'Do not handle with care,' states the Olympus Web site. Brilliant. Available for around £260, the mju Tough-8000 is shockproof to 2m, waterproof to 10m, freezeproof to -10°C and crushproof to 100kg. But you still get a 12-megapixel sensor, 3.6x wideangle zoom and image stabilisation. Hell, it even looks good.
They say that, if you're going to do something, you should do it properly. The cheaper mju Tough-6000 is an attractive and tough camera, but the 8000 is the real McCoy. It can be dropped further, dive deeper and survive more punishing treatment. It's also got slightly more resolution, for what that's worth.
Despite all its tough-guy credentials, the 8000's also perfectly practical as a day-to-day camera. Like the 6000, the 8000 has a compact, non-extending wideangle zoom -- you could never waterproof the usual sort. While it might be stretching it to call the 8000 a super-slim, it is very compact. There's nothing you can get in an ordinary 12-megapixel compact that you don't get here.

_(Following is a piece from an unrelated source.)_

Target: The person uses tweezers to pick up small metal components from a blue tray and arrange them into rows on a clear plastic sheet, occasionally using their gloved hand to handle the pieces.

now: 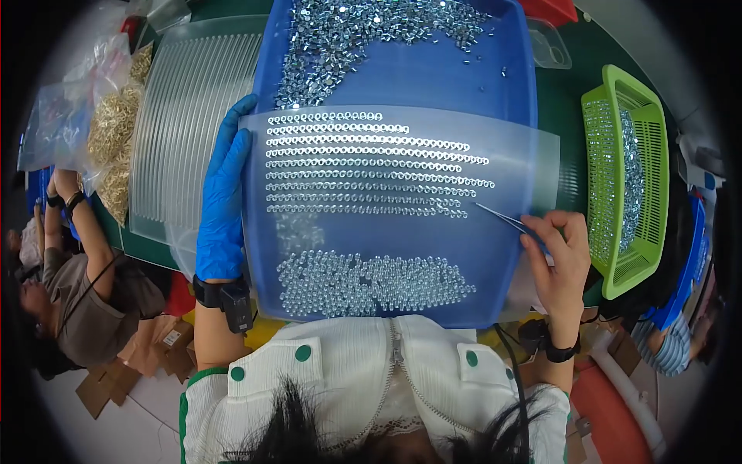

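Observation:
My left hand, in a blue glove, grips the left edge of a clear grooved plastic sheet that lies across a big blue tray. Small silver metal parts sit in neat rows in the sheet's grooves, and a loose heap of silver parts lies lower on it. My bare right hand pinches thin metal tweezers whose tip points at the right end of the lowest rows. More silver parts are piled at the tray's far end.
A stack of clear grooved sheets lies left of the tray, with bags of gold-coloured parts beyond. A green basket of silver parts stands at right. Another person sits at far left; a further person's striped sleeve shows at lower right.

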### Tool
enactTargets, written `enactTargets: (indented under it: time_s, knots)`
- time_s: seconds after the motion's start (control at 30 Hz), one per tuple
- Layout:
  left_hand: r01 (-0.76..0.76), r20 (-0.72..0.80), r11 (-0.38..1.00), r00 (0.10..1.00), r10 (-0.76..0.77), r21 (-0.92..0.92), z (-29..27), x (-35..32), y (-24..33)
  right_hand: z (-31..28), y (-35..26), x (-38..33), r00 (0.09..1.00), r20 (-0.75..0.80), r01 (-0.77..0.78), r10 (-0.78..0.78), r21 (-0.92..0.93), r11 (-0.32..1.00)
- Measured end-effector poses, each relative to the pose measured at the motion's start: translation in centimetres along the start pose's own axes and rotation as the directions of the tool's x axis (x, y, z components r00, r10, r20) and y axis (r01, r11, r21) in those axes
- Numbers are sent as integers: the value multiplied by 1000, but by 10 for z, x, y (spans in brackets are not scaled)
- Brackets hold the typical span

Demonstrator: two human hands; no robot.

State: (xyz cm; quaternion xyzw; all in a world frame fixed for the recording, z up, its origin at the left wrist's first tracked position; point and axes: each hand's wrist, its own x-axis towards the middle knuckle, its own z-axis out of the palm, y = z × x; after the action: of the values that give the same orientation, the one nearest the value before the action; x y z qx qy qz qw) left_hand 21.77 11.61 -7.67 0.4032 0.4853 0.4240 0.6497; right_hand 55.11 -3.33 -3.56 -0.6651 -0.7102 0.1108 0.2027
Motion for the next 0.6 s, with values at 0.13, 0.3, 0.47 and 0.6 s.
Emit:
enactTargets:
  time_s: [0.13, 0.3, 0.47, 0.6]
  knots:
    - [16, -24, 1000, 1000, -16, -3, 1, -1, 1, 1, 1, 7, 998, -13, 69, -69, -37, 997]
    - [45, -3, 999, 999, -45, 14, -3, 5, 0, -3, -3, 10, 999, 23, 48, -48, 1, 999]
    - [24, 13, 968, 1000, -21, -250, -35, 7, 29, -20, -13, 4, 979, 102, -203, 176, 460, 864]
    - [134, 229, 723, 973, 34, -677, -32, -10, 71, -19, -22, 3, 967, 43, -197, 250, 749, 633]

The picture quality's good. The fine detail's not quite as sharp as that of the 8000's best rivals, and the lens goes slightly hazy around the edges, but you've got to be viewing images at 100 per cent magnification on-screen, or turning out A4 prints or larger, to spot it. The colours, white balance and exposure are spot-on, and it's not bad at high ISOs, either. There's plenty of noise, but that's better than the hopeless smudging applied by most other camera makers.
For a ruggedised camera, the 8000 is surprisingly easy to use. You can spin the mode dial and work all the buttons with your thumb -- there's no need to change or loosen your grip -- and all the main image settings, like white balance, ISO and more, are accessed via a quick and easy to use Func button. The main menu system is more convoluted, but, most of the time, you won't need it.

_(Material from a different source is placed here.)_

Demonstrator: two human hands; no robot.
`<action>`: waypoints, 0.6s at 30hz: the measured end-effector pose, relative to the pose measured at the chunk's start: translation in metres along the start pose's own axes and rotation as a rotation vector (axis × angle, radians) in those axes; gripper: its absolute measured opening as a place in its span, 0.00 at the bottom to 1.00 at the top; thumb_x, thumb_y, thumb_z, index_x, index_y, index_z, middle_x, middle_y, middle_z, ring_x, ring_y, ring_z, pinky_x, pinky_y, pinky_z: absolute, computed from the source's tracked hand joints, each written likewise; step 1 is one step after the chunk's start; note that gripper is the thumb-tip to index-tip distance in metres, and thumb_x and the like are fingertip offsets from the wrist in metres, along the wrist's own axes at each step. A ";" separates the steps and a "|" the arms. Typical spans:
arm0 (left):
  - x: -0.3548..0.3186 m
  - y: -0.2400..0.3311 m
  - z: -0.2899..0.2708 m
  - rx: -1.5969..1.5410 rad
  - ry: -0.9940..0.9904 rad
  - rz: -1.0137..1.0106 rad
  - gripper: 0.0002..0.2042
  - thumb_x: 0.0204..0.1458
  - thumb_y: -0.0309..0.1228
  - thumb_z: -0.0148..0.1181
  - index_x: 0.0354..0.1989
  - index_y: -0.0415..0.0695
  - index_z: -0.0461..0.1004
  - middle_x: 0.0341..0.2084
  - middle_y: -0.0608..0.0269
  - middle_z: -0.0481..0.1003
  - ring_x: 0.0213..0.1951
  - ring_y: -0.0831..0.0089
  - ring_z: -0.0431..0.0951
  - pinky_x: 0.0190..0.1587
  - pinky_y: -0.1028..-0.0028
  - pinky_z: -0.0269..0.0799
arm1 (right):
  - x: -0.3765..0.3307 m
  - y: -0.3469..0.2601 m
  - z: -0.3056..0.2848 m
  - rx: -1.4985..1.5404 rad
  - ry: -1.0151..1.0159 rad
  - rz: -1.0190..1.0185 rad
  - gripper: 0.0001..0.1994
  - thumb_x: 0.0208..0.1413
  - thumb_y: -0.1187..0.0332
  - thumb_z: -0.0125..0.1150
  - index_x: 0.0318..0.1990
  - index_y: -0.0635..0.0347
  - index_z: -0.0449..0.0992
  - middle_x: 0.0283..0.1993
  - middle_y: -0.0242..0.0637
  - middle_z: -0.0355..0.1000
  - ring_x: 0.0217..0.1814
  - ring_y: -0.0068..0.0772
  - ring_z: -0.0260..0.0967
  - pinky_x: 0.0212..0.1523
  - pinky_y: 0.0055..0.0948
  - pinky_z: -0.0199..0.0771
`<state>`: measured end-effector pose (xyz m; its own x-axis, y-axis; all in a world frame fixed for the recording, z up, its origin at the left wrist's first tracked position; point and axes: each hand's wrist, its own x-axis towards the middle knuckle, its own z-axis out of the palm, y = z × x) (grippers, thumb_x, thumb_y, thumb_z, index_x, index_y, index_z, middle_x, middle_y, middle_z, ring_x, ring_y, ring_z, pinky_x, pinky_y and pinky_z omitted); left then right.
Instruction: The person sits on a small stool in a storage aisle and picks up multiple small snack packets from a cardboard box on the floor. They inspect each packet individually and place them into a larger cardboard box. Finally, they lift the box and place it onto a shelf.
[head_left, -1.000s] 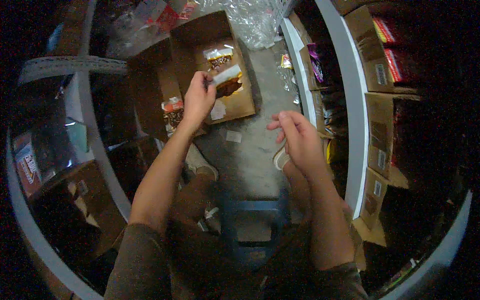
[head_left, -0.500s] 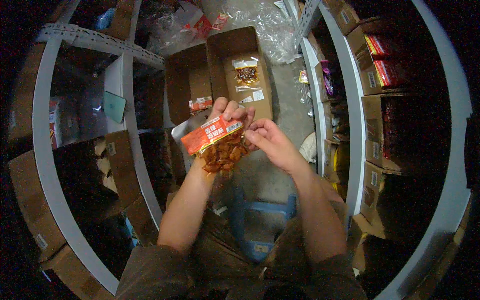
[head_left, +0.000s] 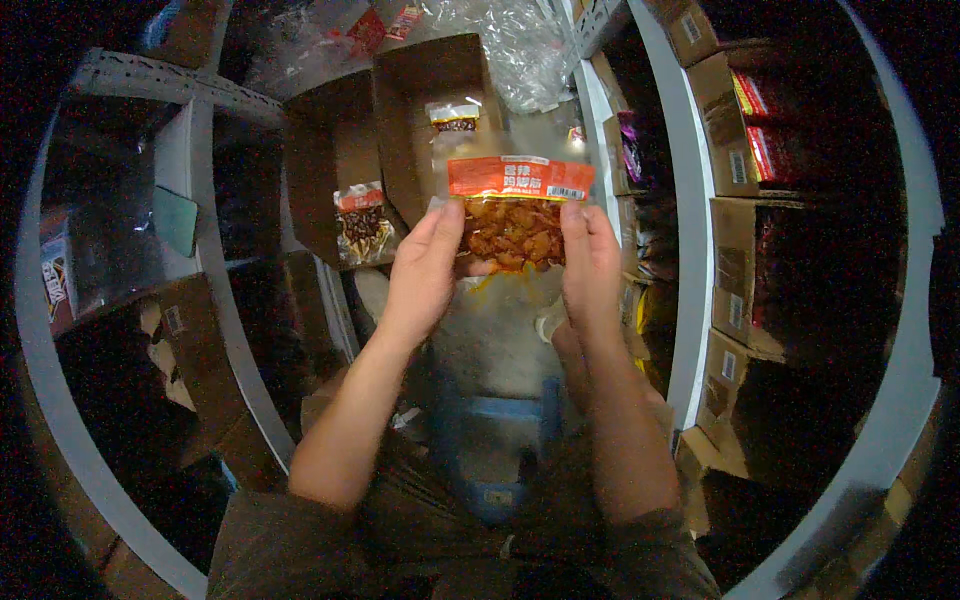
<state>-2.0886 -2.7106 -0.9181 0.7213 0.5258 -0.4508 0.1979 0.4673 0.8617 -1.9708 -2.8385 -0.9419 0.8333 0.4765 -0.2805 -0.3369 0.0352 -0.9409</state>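
A clear snack packet (head_left: pixel 515 235) with a red printed header and reddish-brown food pieces inside is stretched out level between my hands. My left hand (head_left: pixel 428 255) grips its left edge, thumb on the front. At the right edge my right hand (head_left: pixel 592 258) pinches it the same way. Just beyond, two open cardboard boxes stand side by side. In the left box (head_left: pixel 318 135) lies a packet of dark food with a red and white header (head_left: pixel 360 222). The right box (head_left: pixel 425 75) holds another packet (head_left: pixel 453 117), partly hidden behind the one I hold.
Grey metal shelving (head_left: pixel 690 330) rises on the right with open cartons (head_left: pixel 735 250), and more shelving (head_left: pixel 240 330) stands on the left. Crumpled clear plastic (head_left: pixel 525 60) lies on the floor past the boxes. A blue stool (head_left: pixel 500 408) is below my arms.
My left hand has turned the packet from tilted to level, facing me. My right hand, formerly at its corner, now grips the right edge. The view has shifted, uncovering the packet in the left box.
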 end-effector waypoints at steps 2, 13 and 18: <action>0.001 -0.001 0.001 0.048 0.019 -0.022 0.22 0.70 0.47 0.45 0.57 0.41 0.73 0.47 0.65 0.78 0.44 0.77 0.79 0.41 0.75 0.79 | 0.006 0.004 -0.012 -0.112 -0.001 0.029 0.12 0.72 0.61 0.50 0.40 0.60 0.73 0.37 0.27 0.73 0.37 0.16 0.67 0.40 0.21 0.71; 0.000 -0.013 -0.002 0.122 0.062 0.045 0.20 0.70 0.43 0.49 0.53 0.36 0.74 0.44 0.66 0.77 0.47 0.78 0.73 0.54 0.74 0.67 | 0.006 -0.001 0.000 0.054 0.117 -0.025 0.18 0.73 0.58 0.47 0.46 0.66 0.76 0.41 0.36 0.78 0.41 0.22 0.73 0.46 0.26 0.74; 0.003 -0.011 0.000 -0.132 -0.026 -0.016 0.21 0.69 0.44 0.49 0.53 0.35 0.74 0.46 0.65 0.76 0.48 0.76 0.73 0.56 0.74 0.65 | 0.005 -0.013 0.001 0.074 0.099 0.063 0.19 0.73 0.58 0.48 0.46 0.66 0.77 0.41 0.36 0.78 0.41 0.23 0.74 0.47 0.26 0.75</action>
<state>-2.0885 -2.7145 -0.9288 0.7360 0.4999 -0.4565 0.1213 0.5660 0.8154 -1.9626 -2.8358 -0.9314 0.8476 0.3908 -0.3590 -0.4178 0.0743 -0.9055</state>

Olympus' 1cm super macro mode offers hours of enjoyment too. And, if you get so close that you're blocking the light, you can switch to the LED mode, in which the camera provides its own illumination, although you have to back off a couple of centimetres for this to work.
The 8000's main weaknesses are its finish and the controls. Both are perfect for an everyday camera, but not necessarily ideal in the conditions that the 8000 is designed to survive. That polished metal exterior could get slippery, and the buttons on the back are clustered closely together -- something that's noticeable even when you're not wearing gloves.

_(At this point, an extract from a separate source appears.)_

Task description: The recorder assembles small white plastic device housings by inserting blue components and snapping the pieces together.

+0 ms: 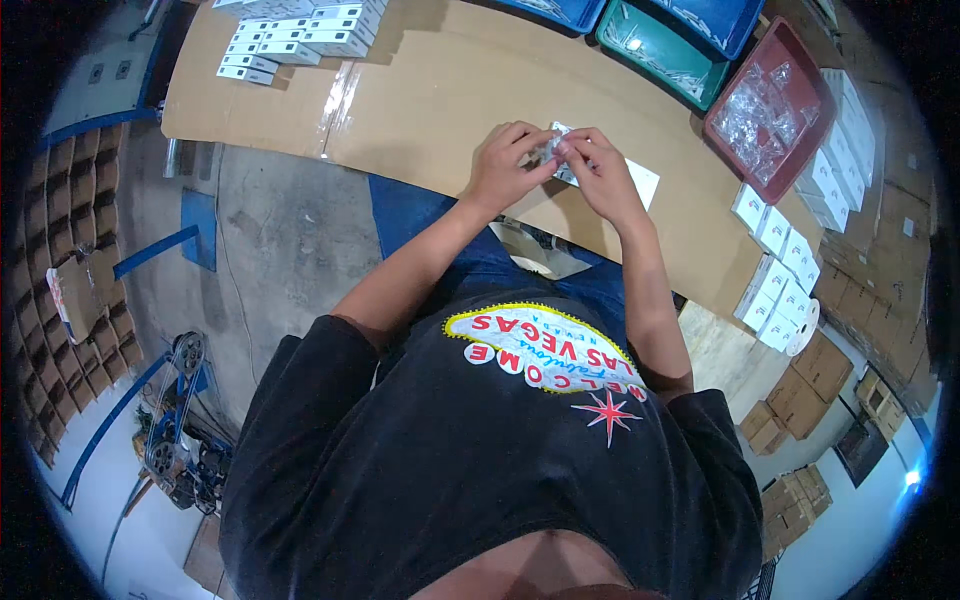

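Above the near edge of the cardboard-covered table, my two hands meet around a small crinkled clear plastic packet. My left hand pinches it from the left with thumb and forefinger. From the right, the closed fingers of my right hand grip the same packet. What the packet contains is too small to make out. A white box lies flat on the table under and beside my right hand, partly hidden by it.
At the back right stand a red tray of clear plastic packets, a green tray and blue trays of slender white pieces. Small white boxes are stacked at the back left, along the right edge and past the red tray.
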Demonstrator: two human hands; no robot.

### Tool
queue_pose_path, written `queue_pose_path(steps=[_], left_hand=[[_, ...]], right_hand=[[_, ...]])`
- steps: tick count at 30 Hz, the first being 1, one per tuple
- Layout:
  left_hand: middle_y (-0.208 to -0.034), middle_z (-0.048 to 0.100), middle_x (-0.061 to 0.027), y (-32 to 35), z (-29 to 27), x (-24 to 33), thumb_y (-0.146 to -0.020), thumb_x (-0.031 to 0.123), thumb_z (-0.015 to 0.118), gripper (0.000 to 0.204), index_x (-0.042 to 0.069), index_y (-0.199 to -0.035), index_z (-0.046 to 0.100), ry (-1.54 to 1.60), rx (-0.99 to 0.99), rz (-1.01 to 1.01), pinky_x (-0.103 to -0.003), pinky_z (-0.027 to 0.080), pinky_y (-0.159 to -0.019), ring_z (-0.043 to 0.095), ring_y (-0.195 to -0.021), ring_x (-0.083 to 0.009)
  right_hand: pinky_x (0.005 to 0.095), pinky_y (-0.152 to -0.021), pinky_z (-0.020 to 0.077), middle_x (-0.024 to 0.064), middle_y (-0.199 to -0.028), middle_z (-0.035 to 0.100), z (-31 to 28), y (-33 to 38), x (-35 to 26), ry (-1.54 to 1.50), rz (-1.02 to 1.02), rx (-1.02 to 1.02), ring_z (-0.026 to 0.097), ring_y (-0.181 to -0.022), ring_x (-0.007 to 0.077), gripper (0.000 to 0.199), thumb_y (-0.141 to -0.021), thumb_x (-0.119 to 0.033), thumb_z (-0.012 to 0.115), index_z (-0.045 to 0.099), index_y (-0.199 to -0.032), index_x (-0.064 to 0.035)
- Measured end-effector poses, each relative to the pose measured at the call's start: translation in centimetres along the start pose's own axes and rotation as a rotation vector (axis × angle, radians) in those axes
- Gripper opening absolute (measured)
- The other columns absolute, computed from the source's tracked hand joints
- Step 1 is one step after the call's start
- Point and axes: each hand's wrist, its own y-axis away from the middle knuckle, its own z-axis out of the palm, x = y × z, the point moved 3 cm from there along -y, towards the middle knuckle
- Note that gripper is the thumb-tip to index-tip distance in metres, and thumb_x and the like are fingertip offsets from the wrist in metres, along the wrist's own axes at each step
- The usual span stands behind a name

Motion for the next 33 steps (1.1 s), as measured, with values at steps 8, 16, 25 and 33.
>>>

Also, like the 6000, this is a very solid little camera. If you really do start throwing it around, someone's going to get hurt.
You expect compromises in a specialised camera, but precious few have been made with the Olympus mju Tough-8000. The fine detail could be better but it's not enough to worry about, and you're not giving up on any of the things you can take for granted in a standard snapper. The 8000 is compact, practical, easy to use and versatile. It's like having an armoured Ford Ka.